* WORK INSTRUCTION
Starting at the line below with "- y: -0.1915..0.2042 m" and stopping at the line with "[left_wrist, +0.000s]", please print each line exactly, those two included, and skip every picture.

* RECORDED DATA
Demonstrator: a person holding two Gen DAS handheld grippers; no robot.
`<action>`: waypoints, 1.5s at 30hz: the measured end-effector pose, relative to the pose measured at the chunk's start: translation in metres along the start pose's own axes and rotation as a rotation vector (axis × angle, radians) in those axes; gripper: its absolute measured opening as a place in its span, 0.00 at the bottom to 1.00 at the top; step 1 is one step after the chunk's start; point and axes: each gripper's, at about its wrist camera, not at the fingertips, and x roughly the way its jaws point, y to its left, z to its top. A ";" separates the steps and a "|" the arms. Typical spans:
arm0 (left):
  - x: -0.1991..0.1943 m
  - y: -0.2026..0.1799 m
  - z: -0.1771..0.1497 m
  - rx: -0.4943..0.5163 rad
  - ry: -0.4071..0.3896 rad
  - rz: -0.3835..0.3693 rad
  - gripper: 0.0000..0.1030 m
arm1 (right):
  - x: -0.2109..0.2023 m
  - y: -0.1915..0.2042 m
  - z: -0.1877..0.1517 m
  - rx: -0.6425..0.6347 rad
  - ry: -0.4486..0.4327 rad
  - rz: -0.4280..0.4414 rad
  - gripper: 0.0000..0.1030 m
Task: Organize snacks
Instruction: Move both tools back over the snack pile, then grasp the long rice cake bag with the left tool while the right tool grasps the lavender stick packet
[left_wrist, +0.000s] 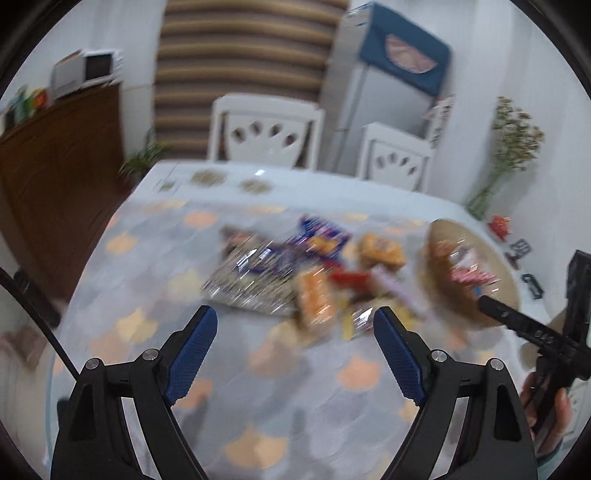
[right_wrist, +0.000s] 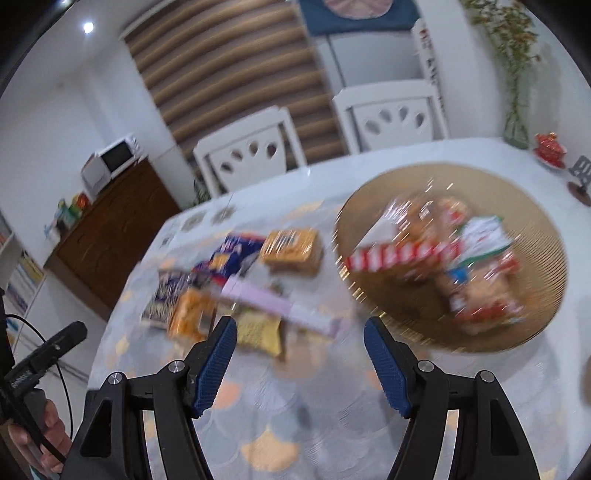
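Both views are motion-blurred. A heap of snack packets (left_wrist: 295, 269) lies on the patterned tablecloth (left_wrist: 155, 288), just beyond my left gripper (left_wrist: 293, 323), which is open and empty. Right of the heap a round gold tray (left_wrist: 491, 295) holds several packets. In the right wrist view my right gripper (right_wrist: 299, 332) is open and empty above the cloth, between the loose packets (right_wrist: 229, 280) and the gold tray (right_wrist: 532, 206). On that tray lie red-and-white packets (right_wrist: 439, 258). A pink box (right_wrist: 280, 306) and a yellow packet (right_wrist: 258, 332) lie closest to my right gripper.
Two white chairs (left_wrist: 266, 129) stand at the table's far side, a fridge (left_wrist: 380, 96) behind them. A vase of dried flowers (left_wrist: 513, 147) and a small red item (left_wrist: 498, 225) sit at the far right. A brown cabinet (left_wrist: 62, 170) with a microwave stands left.
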 end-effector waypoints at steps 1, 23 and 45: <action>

* RESPONSE
  - y: -0.1915..0.2042 m
  - z: -0.1877..0.1517 m
  - rx: -0.6425..0.6347 rad
  - ry: -0.4486..0.4327 rad
  - rz: -0.4280..0.4414 rad
  - gripper: 0.0000..0.1030 m
Task: Organize snacks
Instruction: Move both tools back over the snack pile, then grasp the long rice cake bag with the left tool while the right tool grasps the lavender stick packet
[left_wrist, +0.000s] 

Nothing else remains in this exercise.